Ayaz normalde olsa Göknur’dan ayrı kalacağına üzülürdü ama artık Cenk geldiği için yalnız kalmayacaktı. Yine de Göknur yanında olmadığı için üzülüyordu ama önemli değildi. Cenk’le geçirdiği zamanı seviyordu.
Cenk erkek olduğu için Göknur’un yanında olduğundan bin kat daha rahat davranabiliyordu. O yüzden de Cenk’in yanındayken Göknur’u o kadar fazla aramıyordu. Tabii yine de Göknur’u düşünüyordu. Sevdiği kızı bir an bile aklından çıkartmak istemiyordu.
(Cenk)-Önce serpme kahvaltı sonra pizzayla mide fesadı geçirip hastaneye sevk.

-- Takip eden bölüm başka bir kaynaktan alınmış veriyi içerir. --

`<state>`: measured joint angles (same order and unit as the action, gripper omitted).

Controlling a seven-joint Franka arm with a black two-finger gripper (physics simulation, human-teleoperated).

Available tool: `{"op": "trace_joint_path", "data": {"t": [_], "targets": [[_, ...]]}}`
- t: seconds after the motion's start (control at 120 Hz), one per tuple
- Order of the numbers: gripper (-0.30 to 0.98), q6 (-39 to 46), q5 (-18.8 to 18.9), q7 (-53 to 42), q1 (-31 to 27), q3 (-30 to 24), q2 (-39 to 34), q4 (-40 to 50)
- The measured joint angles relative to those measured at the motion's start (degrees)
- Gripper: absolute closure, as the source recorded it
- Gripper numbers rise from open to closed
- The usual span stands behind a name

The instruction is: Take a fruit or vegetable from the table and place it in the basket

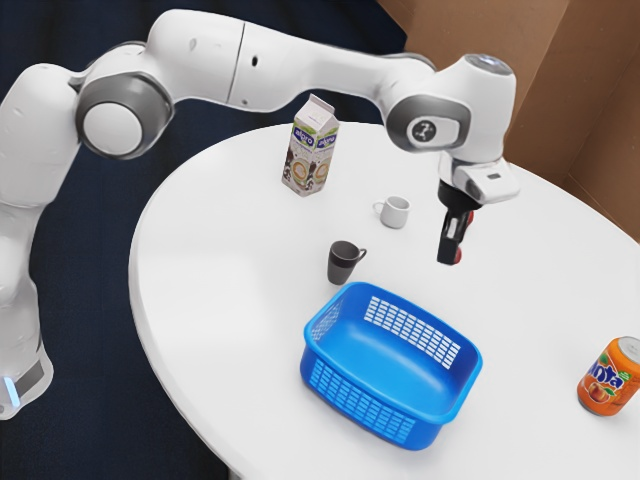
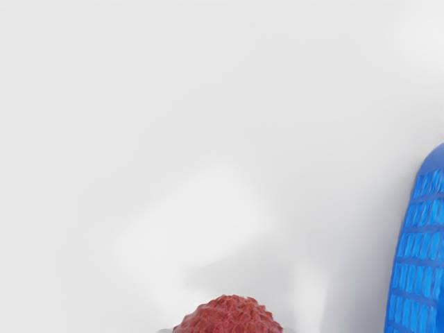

(Ayaz)-On numara menü. Hadi gidelim.
***
İkili istediklerini yiyip eve geçtikten sonra Cenk uzun zamandır evde olmamanın getirdiği özlemle çantalarını kapının kenarında bırakıp direkt olarak kendi odasına koştu ve kendini yatağına attı.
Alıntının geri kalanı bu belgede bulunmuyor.